> What you have to do:
Please output the entries below exactly as they are.

Records from a dataset:
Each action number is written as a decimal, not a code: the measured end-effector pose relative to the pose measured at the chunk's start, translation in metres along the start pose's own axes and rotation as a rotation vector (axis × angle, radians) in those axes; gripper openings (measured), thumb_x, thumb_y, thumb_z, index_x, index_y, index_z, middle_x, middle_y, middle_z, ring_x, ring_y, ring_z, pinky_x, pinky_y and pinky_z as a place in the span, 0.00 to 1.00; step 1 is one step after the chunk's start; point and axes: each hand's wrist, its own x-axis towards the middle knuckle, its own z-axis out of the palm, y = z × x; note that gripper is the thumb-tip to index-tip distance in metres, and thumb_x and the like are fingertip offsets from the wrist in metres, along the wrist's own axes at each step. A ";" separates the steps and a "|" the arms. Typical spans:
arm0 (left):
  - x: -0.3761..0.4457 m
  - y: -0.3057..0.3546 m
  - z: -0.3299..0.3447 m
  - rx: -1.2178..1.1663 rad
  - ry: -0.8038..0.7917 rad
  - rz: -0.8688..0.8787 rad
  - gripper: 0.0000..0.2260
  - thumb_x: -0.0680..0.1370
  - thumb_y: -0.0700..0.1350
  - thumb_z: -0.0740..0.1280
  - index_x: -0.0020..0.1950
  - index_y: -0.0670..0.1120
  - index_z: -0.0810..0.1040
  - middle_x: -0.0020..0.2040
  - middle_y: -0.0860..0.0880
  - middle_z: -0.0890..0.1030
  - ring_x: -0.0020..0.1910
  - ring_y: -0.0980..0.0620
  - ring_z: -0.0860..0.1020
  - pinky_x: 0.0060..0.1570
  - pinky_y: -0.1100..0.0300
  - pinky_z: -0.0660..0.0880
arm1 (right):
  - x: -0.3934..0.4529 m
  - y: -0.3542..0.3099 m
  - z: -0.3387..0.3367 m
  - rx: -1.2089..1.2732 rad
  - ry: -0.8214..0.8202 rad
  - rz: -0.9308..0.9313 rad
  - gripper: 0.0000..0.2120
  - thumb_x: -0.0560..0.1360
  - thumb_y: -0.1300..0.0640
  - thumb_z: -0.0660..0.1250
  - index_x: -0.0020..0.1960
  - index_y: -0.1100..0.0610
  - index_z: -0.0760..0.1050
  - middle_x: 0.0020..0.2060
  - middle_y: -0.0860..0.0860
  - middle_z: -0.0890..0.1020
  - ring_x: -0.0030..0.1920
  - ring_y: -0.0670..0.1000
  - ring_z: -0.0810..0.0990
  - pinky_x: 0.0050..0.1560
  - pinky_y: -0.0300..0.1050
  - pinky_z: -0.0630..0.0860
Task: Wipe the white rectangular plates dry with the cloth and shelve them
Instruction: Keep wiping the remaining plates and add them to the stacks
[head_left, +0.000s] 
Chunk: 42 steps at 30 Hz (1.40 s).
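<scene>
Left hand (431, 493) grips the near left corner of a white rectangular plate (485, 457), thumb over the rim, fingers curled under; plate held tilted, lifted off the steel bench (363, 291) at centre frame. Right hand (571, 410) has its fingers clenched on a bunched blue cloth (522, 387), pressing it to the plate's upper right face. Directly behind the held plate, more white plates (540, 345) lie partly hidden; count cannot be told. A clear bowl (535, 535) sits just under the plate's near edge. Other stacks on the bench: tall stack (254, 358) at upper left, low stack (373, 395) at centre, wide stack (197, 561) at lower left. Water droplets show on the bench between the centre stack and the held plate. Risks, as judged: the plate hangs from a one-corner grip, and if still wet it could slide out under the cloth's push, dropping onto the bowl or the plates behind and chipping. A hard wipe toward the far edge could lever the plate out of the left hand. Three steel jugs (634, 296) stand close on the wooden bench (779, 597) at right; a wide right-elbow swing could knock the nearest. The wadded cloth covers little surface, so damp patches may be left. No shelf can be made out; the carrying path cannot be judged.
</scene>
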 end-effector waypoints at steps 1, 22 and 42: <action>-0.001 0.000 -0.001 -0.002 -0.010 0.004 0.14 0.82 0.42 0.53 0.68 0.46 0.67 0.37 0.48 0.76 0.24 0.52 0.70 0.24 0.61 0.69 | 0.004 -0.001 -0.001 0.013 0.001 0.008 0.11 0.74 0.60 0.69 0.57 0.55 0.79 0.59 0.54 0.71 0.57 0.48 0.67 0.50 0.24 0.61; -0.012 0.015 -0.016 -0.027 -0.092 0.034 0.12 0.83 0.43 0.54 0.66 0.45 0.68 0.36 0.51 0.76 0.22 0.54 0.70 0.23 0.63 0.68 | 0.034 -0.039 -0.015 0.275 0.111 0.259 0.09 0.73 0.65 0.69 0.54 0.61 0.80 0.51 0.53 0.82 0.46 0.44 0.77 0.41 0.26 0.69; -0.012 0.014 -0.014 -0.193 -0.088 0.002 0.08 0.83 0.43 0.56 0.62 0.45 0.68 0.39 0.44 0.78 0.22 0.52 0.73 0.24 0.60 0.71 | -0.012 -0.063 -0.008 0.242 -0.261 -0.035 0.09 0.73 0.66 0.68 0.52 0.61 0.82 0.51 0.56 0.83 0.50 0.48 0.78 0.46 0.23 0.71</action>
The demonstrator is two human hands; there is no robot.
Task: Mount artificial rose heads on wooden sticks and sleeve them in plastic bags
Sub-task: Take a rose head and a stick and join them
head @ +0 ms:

> Written solution:
Each action number is written as a decimal, not a code: the measured end-effector pose relative to the pose measured at the chunk's start, translation in metres along the start pose's own axes and rotation as a rotation vector (axis × angle, radians) in those axes; gripper openings (measured), thumb_x, thumb_y, thumb_z, index_x, index_y, index_z, middle_x, middle_y, middle_z, ring_x, ring_y, ring_z, pinky_x, pinky_y and pinky_z as a place in the span, 0.00 to 1.00; step 1 is one step after the chunk's start; point and axes: each hand's wrist, its own x-axis towards the middle knuckle, its own z-axis out of the palm, y = z × x; note that gripper is the thumb-tip to index-tip distance in metres, and thumb_x and the like are fingertip offsets from the wrist in metres, along the wrist's own axes at each step. A ";" separates the steps and a "|" the arms. Typical spans:
arm0 (left):
  - x: -0.3761..0.4457 m
  - y: -0.3057..0.3546 m
  - z: -0.3299..0.3447 m
  - rx: -1.2178..1.1663 rad
  - ry: -0.8038..0.7917 rad
  - rz: -0.8688..0.8787 rad
  - gripper: 0.0000..0.2260
  - thumb_x: -0.0680..0.1370
  - thumb_y: -0.0700..0.1350
  - thumb_z: -0.0740..0.1280
  - index_x: -0.0020..0.1950
  - index_y: -0.0670..0.1120
  - index_z: -0.0810..0.1040
  - middle_x: -0.0020..0.2040
  - middle_y: -0.0860..0.0880
  - middle_z: -0.0890..0.1030
  - ring_x: -0.0020..0.1910
  - ring_y: -0.0980..0.0620
  - ring_z: -0.0860..0.1020
  - pinky_x: 0.0060..0.1570
  - pinky_y: -0.1100..0.0300
  - pinky_z: -0.0660..0.0880
arm1 (right):
  - x: -0.3934..0.4529 m
  - y: -0.3542..0.3099 m
  - z: -0.3387..0.3367 m
  - rx: -1.2089..1.2732 rad
  - ry: -0.8214..0.8202 rad
  - rz: -0.9308..0.9313 rad
  - gripper: 0.0000..0.2120
  - thumb_x: -0.0560..0.1360
  - thumb_y: -0.1300..0.0640
  - thumb_z: -0.0660..0.1250
  - index_x: -0.0020..0.1960
  - index_y: -0.1100..0.0610
  - index_z: -0.0760..0.1050
  - middle_x: 0.0020..0.2060
  - middle_y: -0.0860..0.0860
  - middle_z: -0.0890..0.1020
  - ring_x: -0.0030..0.1920
  - ring_y: -0.0670..0.1000
  - ring_z: -0.0810..0.0990
  - pinky_x: 0.0050..0.1560
  - pinky_y: -0.0300..0.1050
  - pinky_z: -0.0630..0.0860
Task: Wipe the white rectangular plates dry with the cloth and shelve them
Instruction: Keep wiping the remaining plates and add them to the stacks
[head_left, +0.000s] 
Chunk: 42 steps at 30 Hz (1.40 s).
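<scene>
Left hand (431, 493) grips the near left corner of a white rectangular plate (485, 457), thumb over the rim, fingers curled under; plate held tilted, lifted off the steel bench (363, 291) at centre frame. Right hand (571, 410) has its fingers clenched on a bunched blue cloth (522, 387), pressing it to the plate's upper right face. Directly behind the held plate, more white plates (540, 345) lie partly hidden; count cannot be told. A clear bowl (535, 535) sits just under the plate's near edge. Other stacks on the bench: tall stack (254, 358) at upper left, low stack (373, 395) at centre, wide stack (197, 561) at lower left. Water droplets show on the bench between the centre stack and the held plate. Risks, as judged: the plate hangs from a one-corner grip, and if still wet it could slide out under the cloth's push, dropping onto the bowl or the plates behind and chipping. A hard wipe toward the far edge could lever the plate out of the left hand. Three steel jugs (634, 296) stand close on the wooden bench (779, 597) at right; a wide right-elbow swing could knock the nearest. The wadded cloth covers little surface, so damp patches may be left. No shelf can be made out; the carrying path cannot be judged.
</scene>
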 end-effector waypoints at steps 1, 22 and 42: <action>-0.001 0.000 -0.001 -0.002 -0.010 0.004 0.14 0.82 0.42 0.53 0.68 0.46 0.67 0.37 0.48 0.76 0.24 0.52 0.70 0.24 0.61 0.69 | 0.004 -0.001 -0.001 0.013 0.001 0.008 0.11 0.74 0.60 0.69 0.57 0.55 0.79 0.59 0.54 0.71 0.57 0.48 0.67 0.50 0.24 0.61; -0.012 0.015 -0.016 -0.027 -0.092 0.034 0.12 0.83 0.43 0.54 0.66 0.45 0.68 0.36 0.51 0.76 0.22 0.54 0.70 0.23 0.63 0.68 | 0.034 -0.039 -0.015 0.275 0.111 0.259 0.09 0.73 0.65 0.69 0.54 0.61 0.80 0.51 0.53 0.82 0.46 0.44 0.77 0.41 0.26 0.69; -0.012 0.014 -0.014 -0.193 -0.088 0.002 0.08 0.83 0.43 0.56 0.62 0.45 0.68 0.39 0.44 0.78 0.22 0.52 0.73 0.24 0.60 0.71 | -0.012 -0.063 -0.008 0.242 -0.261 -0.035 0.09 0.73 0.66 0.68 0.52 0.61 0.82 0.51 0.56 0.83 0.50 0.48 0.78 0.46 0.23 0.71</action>
The demonstrator is two human hands; there is no robot.
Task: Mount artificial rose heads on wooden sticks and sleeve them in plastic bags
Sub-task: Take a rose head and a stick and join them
head @ +0 ms:

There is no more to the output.